Sous le menton, au-dessous d’un mystérieux double N, apparaissent les lettres H, Σ, O et Y qui pourraient être les restes du mot IHΣOYΣ (Jésus, en grec : voir ci-contre).
La présence de ces fantômes d’écriture, dont certains avaient été repérés dès 1978 par deux chercheurs italiens, Piero Ugolotti et le père Aldo Marasstoni, professeur de littérature ancienne à l’université catholique de Milan (1), puis par le père André Dubois en 1982, est difficile à discerner, mais, pour André Marion et Anne-Laure Courage, ils sont bien réels, car leur leur repérage a été réalisé après numérisation de l’image, élimination du « bruit de fond » et des interférences des chevrons, selon une technique complexe faisant intervenir un microdensitomètre, appareil de haute précision géométrique, combiné à un traitement informatisé des résultats. On ne sait comment ils se sont imprimés sur le linge. Des paléographes consultés ont estimé qu’il s’agissait de caractères orientaux antérieurs au Ve siècle.
Le double N et le mélange des majuscules et des minuscules (capitales carrées et onciales) seraient caractéristiques des premiers siècles.
Curieusement, la plupart de ces signes graphiques sont situés sur des bandes rectilignes horizontales et verticales formant deux U encadrant le visage. Il ne s’agit pas du reste d’un apprêt passé sur la face externe du linceul pour rendre l’étoffe mieux à même de recevoir l’encre (sur cette face en effet aucune trace ne subsiste), mais peut-être de pièces d’étoffe laissées à l’intérieur du linge, indiquant l’identité du mort. (2)
C’est sur elles qu’aurait écrit l’exactor.
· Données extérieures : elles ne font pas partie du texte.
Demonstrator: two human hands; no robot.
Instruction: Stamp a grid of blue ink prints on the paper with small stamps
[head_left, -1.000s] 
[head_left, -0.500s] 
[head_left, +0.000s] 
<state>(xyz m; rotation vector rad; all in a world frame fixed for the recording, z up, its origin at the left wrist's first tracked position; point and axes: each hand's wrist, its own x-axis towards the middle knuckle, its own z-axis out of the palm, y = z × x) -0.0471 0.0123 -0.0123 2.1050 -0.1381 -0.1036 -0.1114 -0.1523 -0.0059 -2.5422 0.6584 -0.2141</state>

Cela tendrait à montrer que les Romains ont supervisé les travaux d’inhumation effectués par Joseph et ses serviteurs. En outre, il semble exister d’autres inscriptions dans la
région des sourcils tant à droite qu’à gauche. Selon Carlo Orecchia, professeur d’hébreu biblique à la faculté théologique de Milan, et Roberto Messina, médecin légiste, on pourrait lire : mlk hw’hyhwdym, ou bien : mlch dy hyhwdym, autrement dit : « le roi des juifs » (3).
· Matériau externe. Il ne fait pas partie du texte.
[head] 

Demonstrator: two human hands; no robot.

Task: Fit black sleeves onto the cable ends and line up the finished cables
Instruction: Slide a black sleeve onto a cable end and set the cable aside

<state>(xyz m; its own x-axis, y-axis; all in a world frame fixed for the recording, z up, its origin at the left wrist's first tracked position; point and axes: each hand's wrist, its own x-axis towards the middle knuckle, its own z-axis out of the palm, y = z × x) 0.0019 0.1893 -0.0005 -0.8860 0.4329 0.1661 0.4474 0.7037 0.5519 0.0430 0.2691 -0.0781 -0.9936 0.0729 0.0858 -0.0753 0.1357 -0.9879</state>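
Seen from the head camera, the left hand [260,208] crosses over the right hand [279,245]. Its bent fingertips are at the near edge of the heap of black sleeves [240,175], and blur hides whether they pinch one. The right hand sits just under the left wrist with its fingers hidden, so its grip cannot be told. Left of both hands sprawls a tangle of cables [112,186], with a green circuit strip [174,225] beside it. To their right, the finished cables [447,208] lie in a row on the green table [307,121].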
Des écritures datant du 1er siècle de notre ère
En 2009, reprenant l’ensemble du dossier, une historienne italienne, Barbara Frale, spécialiste en épigraphie grecque et latine, est parvenue à dater ces écritures du Ier siècle de notre ère, montrant ainsi qu’elle étaient contemporaines de la formation de l’image (4).
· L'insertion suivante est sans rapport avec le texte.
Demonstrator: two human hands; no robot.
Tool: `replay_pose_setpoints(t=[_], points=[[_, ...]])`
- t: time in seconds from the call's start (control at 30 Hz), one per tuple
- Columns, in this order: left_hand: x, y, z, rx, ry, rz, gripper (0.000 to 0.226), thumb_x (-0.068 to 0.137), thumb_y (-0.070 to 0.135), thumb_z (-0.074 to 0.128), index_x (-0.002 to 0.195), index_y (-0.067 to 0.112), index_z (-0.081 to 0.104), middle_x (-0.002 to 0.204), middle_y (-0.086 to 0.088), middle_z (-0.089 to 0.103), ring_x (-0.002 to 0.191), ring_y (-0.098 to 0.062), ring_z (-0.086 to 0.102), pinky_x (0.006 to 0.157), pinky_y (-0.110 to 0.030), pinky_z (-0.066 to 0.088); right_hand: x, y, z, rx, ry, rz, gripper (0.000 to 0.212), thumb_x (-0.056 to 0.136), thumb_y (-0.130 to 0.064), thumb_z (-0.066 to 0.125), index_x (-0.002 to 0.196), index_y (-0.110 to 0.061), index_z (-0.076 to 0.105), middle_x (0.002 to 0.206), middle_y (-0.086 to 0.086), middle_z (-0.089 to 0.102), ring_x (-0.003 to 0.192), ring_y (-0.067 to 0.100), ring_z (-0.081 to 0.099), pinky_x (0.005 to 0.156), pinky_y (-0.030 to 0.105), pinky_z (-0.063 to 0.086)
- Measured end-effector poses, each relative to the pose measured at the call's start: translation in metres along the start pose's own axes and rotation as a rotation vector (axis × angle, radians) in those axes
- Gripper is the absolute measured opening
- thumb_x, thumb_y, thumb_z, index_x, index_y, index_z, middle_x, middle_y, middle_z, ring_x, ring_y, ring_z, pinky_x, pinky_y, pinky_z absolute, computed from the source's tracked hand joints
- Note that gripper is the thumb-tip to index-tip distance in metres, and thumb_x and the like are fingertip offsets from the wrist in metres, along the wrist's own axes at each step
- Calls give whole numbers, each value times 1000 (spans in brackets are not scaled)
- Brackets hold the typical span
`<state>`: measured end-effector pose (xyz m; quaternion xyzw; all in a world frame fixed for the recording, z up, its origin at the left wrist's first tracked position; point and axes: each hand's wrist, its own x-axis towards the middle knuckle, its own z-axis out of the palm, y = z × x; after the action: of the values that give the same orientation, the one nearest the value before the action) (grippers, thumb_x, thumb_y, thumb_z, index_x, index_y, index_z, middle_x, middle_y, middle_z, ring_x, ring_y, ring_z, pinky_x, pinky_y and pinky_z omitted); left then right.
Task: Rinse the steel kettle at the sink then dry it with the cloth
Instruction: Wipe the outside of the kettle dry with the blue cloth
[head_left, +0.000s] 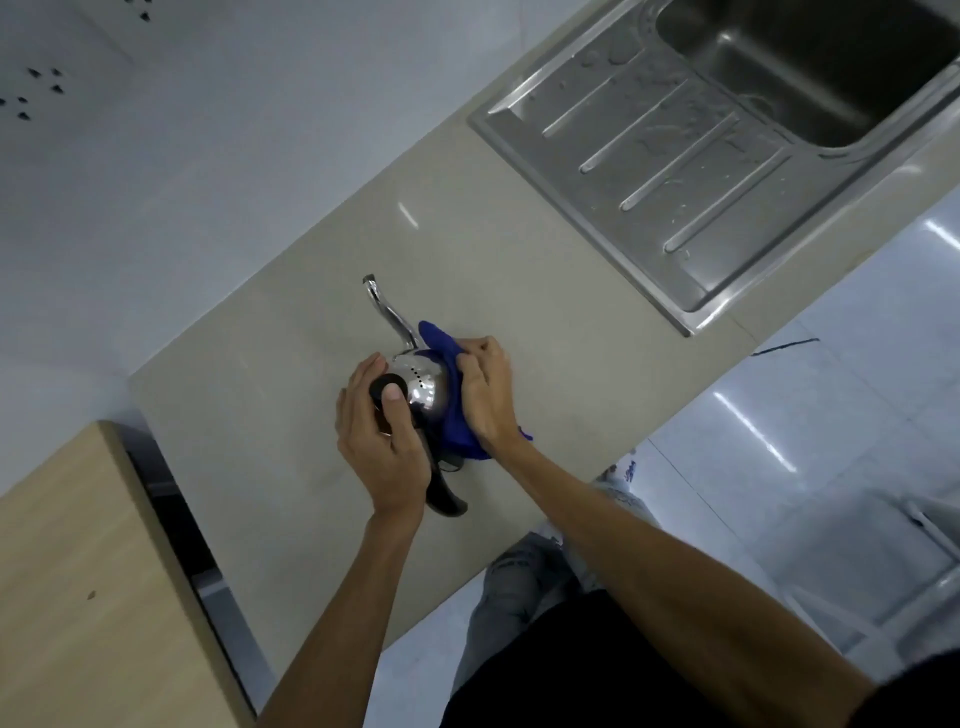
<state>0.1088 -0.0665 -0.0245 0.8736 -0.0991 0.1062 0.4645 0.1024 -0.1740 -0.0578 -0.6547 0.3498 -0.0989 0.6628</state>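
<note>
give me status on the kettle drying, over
Left hand steadies steel kettle at lid. Right hand presses blue cloth on its side. Kettle on counter, away from sink. Nothing in the way.

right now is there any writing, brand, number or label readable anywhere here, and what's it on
None can be read.
Steel kettle: only a row of small dark holes and glare, no brand showing.
Blue cloth: plain, no tag in view.
Sink: bare ribbed steel with water drops, no stamp visible.
Wall: dark specks, too blurred to tell if they are marks or text.

Beige countertop (519, 291) — wooden cabinet (78, 571) beside it, glossy floor (779, 415).
</note>
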Motion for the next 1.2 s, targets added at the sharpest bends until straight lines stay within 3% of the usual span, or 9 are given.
replay_pose_setpoints(t=[0.13, 0.27, 0.43, 0.53, 0.7, 0.9, 1.0, 1.1, 1.2], points=[[-2, -2, 0, 23, 9, 11, 42, 104, 30, 43, 128, 3, 64, 129, -10, 67, 120, -32, 64, 100, -57, 50, -58, 8, 16, -7, 94, -277, 43, 102, -17, 34, 143, -19, 45, 132, 2, 44, 123, 18, 38, 108, 30, 32], [-3, -3, 0, 19, -1, -1, 43, 105, 31, 43, 129, 2, 63, 131, -18, 67, 124, -35, 63, 103, -56, 50, -31, 46, 6, 129, 201, 55, 42, 101, -23, 31, 136, -9, 50, 126, -2, 45, 121, 19, 41, 110, 46, 33], [-3, -3, 0, 4, -7, -26, 43, 104, 28, 43, 130, -1, 62, 131, -18, 67, 125, -32, 63, 104, -50, 51, -58, 30, 20, 93, 153, -248, 41, 102, -17, 33, 140, -11, 47, 139, 6, 45, 130, 20, 39, 112, 34, 31], [-2, -2, 0, -2, -6, -21, 42, 104, 26, 44, 130, -2, 62, 131, -17, 66, 125, -32, 62, 106, -46, 50, -24, 48, 7, 95, 144, -74, 38, 99, -12, 35, 128, -2, 56, 127, 13, 54, 119, 27, 49, 107, 45, 37], [-1, 4, -2, 7, -25, -28, 44, 104, 28, 45, 129, -4, 62, 131, -18, 67, 124, -29, 63, 106, -26, 49, 41, 33, -15, -214, -209, -49, 33, 96, -10, 41, 105, 9, 67, 107, 25, 66, 101, 37, 59, 92, 41, 42], [1, 4, -1, 23, -25, -18, 42, 103, 29, 50, 127, -2, 62, 129, -17, 68, 121, -26, 65, 103, -25, 50, 111, 1, 4, -556, -730, -56, 31, 100, -16, 42, 118, -3, 64, 116, 15, 62, 106, 29, 56, 84, 28, 37], [-2, 7, 0, 15, -6, -34, 41, 103, 28, 49, 128, -3, 62, 129, -17, 68, 122, -24, 64, 102, -17, 47, 129, -17, 25, -670, -943, -65, 25, 94, -11, 50, 108, 0, 69, 99, 11, 67, 90, 28, 62, 82, 35, 49], [-3, 5, 1, 25, 2, -41, 40, 103, 28, 49, 129, 0, 61, 132, -16, 67, 126, -26, 62, 106, -24, 48, 134, -20, 37, -779, -982, -55, 16, 92, -16, 55, 90, -7, 68, 84, 7, 69, 75, 25, 64, 71, 32, 52], [1, 7, -1, 53, -52, -12, 47, 105, 37, 45, 134, 2, 58, 138, -11, 63, 135, -28, 57, 112, -30, 45, 133, -17, 25, -648, -891, 22, 20, 95, -17, 48, 88, -8, 64, 78, 6, 65, 70, 22, 61, 63, 28, 50]])
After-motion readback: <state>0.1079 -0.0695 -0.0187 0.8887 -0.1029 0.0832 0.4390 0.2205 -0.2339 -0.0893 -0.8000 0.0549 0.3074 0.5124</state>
Tracées d’une main maladroite à l’aide d’un calame, elles n’ont rien de solennel. Ce ne sont ni des prières, ni des éloges funèbres. Le sigma anguleux avec quatre traits figurant à l’extrémité du mot NNAZAPHNNOΣ est une forme très ancienne, devenue rare au II siècle de notre ère.
Son auteur était peut-être l’huissier juif délégué par les grands prêtres. « L’homme qui a tracé l’étiquette NNAZAPHNNOΣ, écrit Barbara Frale, était de langue maternelle orientale, ne comprenait pas le latin et avait une connaissance plutôt sommaire du grec, comme en témoigne le doublement des N grecs pour rendre la nasale sémitique. Et ce bizarre NNAZAPHNNOΣ était la manière de rendre en grec un nom oriental. » (5)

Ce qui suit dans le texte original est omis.